Ma esiste un precedente: quando esplose il caso della Grecia, nel maggio 2010, il clamore dell'annuncio del piano da "one trillion dollars" fu seguito da una crisi senza precedenti del debito sovrano europeo. Nella sua prima versione (quella attuale) l'Efsf può emettere bond fino a 225 miliardi, nella seconda (non ancora attuata) 440 miliardi in vista del fondo permanente Esm (anticipato forse dal 2013 al 2012) con una capacità di intervento da 500 miliardi. Ma non basta.

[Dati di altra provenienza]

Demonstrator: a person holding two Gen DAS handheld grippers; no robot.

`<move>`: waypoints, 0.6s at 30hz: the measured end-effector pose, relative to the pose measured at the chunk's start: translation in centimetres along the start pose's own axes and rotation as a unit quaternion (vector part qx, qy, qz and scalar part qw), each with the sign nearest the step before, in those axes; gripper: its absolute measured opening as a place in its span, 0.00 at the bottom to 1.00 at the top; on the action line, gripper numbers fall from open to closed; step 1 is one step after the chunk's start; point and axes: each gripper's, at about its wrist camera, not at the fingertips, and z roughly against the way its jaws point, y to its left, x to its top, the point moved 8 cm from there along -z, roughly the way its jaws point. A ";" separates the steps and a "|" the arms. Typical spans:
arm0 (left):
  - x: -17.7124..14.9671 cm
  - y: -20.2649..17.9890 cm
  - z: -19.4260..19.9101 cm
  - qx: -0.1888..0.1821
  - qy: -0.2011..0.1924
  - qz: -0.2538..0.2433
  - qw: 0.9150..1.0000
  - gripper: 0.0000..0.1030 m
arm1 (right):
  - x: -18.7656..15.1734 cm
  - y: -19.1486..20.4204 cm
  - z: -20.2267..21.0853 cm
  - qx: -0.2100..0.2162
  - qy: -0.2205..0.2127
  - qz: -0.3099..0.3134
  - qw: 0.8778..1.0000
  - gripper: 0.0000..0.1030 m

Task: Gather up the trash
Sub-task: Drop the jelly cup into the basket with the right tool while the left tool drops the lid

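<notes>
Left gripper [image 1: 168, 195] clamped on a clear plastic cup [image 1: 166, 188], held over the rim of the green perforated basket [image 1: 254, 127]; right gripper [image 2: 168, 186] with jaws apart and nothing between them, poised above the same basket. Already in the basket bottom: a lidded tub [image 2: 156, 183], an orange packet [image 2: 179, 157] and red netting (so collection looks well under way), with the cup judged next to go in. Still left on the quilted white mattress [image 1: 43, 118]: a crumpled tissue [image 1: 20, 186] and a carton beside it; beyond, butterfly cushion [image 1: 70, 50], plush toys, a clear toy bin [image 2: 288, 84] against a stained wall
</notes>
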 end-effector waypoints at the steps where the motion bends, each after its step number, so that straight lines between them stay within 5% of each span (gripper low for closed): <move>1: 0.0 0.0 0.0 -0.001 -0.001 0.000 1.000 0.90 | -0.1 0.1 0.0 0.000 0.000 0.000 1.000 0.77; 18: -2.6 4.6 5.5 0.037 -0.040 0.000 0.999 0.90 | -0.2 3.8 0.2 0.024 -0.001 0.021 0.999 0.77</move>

Quando a Grecia, Portogallo e Irlanda la crisi di fiducia si è allargata a Spagna e Italia, il mercato ha calcolato che le risorse per ipotetici salvataggi degli Stati europei in crisi di liquidità sarebbero dovute lievitare ad almeno 2mila miliardi (le aste a medio-lungo termine di Italia e Spagna potrebbero superare i 1.200 miliardi nel 2012-2015).

Miliardo più miliardo meno, l'arsenale delle munizioni è lievitato verso quota tremila, una cifra che in realtà sta a significare "senza limiti". Il mercato reclama un'Eurolandia in grado di attingere a un bacino di risorse illimitate per arginare qualsiasi forma possa assumere in futuro la crisi del debito: ricapitalizzare le banche, sostituirsi alle aste dei titoli di qualsiasi Stato, coprire i fabbisogni pubblici per evitare default.

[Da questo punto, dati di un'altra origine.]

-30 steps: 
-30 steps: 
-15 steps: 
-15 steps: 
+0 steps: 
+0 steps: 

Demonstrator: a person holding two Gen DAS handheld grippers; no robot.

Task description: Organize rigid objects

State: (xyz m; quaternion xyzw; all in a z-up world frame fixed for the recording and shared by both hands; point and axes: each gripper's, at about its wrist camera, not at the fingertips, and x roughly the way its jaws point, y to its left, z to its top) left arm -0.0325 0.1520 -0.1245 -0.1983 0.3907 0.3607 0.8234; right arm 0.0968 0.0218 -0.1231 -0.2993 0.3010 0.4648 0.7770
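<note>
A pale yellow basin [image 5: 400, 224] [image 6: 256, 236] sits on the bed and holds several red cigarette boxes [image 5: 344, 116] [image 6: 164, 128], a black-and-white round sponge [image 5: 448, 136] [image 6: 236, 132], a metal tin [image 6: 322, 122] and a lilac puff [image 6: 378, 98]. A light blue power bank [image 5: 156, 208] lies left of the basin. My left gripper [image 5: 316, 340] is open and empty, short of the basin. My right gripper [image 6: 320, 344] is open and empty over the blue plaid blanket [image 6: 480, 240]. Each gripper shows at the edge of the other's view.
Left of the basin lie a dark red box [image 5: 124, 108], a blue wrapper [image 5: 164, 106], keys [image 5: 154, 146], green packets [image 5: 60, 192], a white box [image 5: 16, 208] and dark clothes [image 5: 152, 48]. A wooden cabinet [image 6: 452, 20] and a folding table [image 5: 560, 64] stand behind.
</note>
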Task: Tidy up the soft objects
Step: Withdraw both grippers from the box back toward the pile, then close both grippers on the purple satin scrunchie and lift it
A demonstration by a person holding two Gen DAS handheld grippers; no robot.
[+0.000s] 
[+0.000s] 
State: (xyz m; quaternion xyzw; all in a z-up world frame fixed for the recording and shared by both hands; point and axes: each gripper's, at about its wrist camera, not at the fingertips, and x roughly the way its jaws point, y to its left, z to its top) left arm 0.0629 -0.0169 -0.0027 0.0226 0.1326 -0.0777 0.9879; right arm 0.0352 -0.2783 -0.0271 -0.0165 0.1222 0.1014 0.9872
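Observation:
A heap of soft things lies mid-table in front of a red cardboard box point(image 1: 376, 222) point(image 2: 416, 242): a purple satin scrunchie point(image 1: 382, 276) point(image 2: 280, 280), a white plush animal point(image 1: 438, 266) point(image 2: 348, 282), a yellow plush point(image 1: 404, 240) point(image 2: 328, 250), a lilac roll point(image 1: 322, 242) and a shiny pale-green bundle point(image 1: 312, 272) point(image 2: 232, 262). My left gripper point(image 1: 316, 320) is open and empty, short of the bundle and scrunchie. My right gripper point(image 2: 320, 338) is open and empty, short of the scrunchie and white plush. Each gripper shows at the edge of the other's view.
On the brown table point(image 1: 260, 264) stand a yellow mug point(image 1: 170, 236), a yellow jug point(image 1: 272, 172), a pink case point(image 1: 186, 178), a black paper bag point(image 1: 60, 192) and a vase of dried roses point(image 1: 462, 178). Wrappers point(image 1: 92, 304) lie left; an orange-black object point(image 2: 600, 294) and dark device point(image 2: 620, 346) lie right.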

La cifra di per sé è un simbolo. E c'è da aspettarsi che, dopo l'infatuazione, dalla forma il mercato passerà alla sostanza. Le uniche risorse illimitate disponibili sono quelle delle banche centrali, e quindi Bce: per questo è spuntata ieri l'idea di un Efsf che si finanzi tramite Francoforte. Altra fonte "illimitata" è la leva: l'Efsf potrebbe garantire in parte (il 20%?) le emissioni dei titoli di Stato di Paesi in crisi di liquidità, consentendo alla Bce di acquistarne senza scrupoli (fino a 2.200 miliardi?). Oppure per estendere a dismisura i confini del superveicolo si potrebbero rilanciare le cartolarizzazioni: impacchettare bond o prestiti dell'Efsf per erogarne dei nuovi. Leverage e asset-backed securities tornano al centro del dibattito, questa volta schierati dalla parte dei "buoni".

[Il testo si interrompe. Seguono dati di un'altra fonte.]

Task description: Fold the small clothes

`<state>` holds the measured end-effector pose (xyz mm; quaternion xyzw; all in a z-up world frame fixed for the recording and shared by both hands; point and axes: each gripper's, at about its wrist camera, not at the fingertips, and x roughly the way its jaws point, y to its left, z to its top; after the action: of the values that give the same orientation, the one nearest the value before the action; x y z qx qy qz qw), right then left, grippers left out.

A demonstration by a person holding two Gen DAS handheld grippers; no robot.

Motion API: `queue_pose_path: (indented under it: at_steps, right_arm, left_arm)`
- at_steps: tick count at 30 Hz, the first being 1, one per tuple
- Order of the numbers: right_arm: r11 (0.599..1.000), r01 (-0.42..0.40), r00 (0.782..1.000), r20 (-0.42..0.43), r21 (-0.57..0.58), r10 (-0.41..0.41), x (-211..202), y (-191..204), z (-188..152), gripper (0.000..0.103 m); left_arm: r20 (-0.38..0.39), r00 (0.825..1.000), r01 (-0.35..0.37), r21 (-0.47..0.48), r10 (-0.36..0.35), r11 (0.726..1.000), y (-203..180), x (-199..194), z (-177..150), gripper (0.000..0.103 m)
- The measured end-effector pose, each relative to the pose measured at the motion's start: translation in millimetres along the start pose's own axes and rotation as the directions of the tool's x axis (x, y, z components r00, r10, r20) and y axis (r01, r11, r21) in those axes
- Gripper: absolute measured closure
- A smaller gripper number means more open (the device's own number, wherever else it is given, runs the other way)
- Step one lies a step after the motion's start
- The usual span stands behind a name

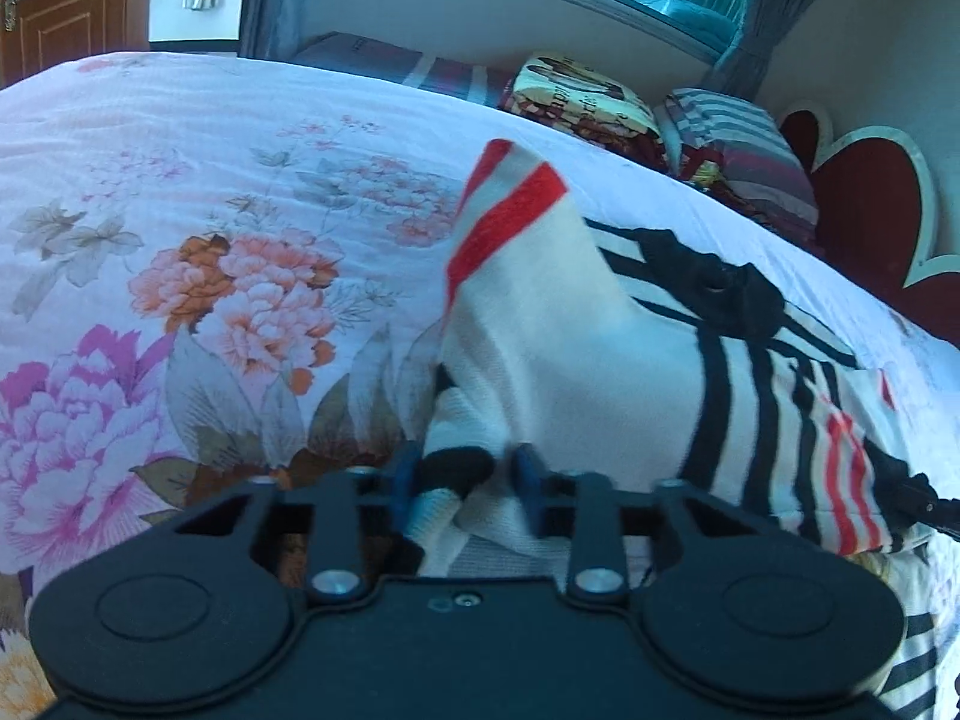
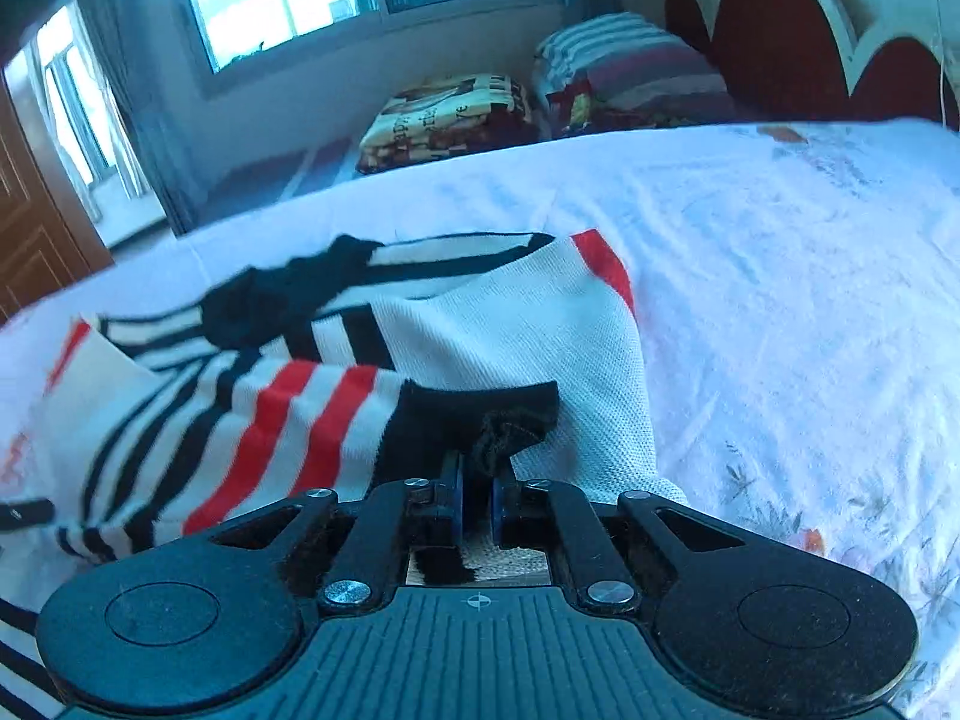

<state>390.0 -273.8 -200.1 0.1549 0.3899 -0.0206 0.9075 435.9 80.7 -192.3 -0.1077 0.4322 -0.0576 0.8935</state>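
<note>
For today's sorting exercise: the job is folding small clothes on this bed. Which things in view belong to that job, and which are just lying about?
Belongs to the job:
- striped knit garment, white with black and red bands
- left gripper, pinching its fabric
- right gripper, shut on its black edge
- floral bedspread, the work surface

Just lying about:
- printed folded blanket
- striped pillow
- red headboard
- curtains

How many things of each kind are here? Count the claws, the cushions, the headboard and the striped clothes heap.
Claws: 2 (left claw, right claw)
Cushions: 2 (printed cushion, striped cushion)
Headboard: 1
Clothes heap: 1, its pieces cannot be told apart
Total: 6
</note>
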Motion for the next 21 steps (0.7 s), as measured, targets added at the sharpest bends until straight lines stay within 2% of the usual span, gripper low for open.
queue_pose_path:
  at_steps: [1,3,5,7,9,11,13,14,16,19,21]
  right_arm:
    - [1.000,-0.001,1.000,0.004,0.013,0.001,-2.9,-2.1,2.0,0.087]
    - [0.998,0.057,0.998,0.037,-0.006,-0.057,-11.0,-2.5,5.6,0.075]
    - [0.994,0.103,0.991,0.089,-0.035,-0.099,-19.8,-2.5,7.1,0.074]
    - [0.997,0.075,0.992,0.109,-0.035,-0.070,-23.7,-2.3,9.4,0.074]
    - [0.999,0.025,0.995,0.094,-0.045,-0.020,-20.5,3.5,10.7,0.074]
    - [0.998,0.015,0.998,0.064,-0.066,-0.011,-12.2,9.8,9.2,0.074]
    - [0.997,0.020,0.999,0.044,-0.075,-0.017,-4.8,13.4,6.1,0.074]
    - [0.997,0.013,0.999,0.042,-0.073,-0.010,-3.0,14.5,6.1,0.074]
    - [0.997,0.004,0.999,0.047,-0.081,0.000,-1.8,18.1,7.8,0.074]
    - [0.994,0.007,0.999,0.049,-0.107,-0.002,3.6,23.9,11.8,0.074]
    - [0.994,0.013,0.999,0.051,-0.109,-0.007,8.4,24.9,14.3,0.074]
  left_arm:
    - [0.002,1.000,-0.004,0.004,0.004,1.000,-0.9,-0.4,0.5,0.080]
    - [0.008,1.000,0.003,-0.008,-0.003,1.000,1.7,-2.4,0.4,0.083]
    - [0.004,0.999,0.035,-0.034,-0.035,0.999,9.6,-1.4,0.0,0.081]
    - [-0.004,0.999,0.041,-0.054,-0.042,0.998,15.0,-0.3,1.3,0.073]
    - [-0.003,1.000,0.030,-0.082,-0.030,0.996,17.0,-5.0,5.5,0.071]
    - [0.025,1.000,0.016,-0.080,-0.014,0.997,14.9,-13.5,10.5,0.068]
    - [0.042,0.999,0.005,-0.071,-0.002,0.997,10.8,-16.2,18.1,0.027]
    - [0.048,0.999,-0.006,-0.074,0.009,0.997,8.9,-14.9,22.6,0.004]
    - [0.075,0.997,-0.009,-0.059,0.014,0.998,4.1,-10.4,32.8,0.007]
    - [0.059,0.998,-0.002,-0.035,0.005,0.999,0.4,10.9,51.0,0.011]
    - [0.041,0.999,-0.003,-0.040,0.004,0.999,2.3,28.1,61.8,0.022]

Che siano 2mila o 3mila miliardi, con o senza leva, con o senza Abs, queste risorse diventeranno un fardello per gli Stati con le spalle larghe. Eurostat lo ha messo bene in chiaro quando ha contabilizzato gli Efsf-bond come debito pubblico, ripartendoli nello stock dei debiti degli Stati garanti dell'Efsf stesso. Il pozzo senza fondo dal quale attingere potrebbe costare il rating "AAA" a Germania e Francia, persino alla Bce, all'Efsf e all'Esm. Quando il mercato si sveglierà dal sogno da 3mila miliardi, i politici europei dovranno essere pronti a evitare che Borse e spread ripiombino nell'incubo.